(DATA)

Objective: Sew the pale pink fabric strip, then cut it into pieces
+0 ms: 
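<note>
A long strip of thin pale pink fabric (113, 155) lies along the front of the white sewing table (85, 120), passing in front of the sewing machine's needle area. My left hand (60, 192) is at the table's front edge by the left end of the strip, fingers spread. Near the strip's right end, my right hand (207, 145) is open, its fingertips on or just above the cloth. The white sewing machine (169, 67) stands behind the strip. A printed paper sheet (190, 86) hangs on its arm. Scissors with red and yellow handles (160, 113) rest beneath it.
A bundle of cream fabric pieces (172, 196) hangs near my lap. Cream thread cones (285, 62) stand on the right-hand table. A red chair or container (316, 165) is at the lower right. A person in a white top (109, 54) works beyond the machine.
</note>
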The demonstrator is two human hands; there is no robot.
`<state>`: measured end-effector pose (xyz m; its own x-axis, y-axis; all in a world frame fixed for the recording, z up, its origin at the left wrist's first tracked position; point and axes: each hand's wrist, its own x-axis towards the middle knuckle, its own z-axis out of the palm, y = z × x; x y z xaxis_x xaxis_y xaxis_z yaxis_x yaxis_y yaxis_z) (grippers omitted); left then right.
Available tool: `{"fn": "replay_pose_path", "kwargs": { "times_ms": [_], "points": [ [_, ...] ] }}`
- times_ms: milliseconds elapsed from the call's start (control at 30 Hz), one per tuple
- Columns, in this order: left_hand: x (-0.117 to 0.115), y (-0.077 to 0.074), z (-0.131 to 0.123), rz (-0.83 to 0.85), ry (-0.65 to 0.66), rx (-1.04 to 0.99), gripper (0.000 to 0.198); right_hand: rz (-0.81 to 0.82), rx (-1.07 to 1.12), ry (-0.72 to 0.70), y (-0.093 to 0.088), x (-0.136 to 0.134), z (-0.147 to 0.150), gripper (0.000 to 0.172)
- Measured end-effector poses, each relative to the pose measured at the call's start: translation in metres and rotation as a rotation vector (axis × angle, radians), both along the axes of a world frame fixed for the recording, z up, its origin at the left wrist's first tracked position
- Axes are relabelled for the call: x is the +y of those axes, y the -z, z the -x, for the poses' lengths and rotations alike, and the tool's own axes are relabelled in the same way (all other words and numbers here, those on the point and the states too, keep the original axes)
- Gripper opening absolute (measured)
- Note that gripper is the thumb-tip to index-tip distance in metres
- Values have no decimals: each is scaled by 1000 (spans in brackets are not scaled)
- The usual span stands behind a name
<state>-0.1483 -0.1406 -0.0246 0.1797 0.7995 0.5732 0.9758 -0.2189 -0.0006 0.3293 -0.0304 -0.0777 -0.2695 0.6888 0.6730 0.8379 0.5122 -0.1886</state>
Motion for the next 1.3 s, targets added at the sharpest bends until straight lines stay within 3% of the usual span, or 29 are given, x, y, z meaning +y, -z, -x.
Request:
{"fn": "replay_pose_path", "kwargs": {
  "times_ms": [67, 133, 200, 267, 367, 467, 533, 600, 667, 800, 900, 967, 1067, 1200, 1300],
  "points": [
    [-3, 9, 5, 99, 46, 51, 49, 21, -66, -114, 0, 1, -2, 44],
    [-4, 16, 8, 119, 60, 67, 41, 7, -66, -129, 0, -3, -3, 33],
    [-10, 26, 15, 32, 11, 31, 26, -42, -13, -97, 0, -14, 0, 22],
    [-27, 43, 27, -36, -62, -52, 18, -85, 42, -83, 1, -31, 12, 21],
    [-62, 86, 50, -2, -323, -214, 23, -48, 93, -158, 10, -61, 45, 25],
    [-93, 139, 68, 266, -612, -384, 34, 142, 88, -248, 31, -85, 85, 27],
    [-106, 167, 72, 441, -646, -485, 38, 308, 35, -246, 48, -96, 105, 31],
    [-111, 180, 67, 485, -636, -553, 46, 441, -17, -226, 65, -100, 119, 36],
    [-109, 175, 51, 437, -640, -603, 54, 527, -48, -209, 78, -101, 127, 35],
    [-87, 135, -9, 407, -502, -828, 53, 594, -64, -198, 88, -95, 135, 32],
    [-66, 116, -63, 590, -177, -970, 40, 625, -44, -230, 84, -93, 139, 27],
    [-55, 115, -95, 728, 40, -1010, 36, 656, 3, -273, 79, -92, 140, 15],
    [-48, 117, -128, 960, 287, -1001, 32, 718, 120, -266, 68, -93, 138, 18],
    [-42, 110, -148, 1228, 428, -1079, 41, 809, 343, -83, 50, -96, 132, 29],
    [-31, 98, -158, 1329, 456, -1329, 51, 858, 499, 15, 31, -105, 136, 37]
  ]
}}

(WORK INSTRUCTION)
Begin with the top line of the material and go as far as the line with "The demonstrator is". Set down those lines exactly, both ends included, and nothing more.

(OUTPUT OF THE EXERCISE)
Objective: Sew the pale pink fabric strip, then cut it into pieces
+0 ms: 
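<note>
A long strip of thin pale pink fabric (113, 155) lies along the front of the white sewing table (85, 120), passing in front of the sewing machine's needle area. My left hand (60, 192) is at the table's front edge by the left end of the strip, fingers spread. Near the strip's right end, my right hand (207, 145) is open, its fingertips on or just above the cloth. The white sewing machine (169, 67) stands behind the strip. A printed paper sheet (190, 86) hangs on its arm. Scissors with red and yellow handles (160, 113) rest beneath it.
A bundle of cream fabric pieces (172, 196) hangs near my lap. Cream thread cones (285, 62) stand on the right-hand table. A red chair or container (316, 165) is at the lower right. A person in a white top (109, 54) works beyond the machine.
</note>
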The demonstrator is two human hands; there is no robot.

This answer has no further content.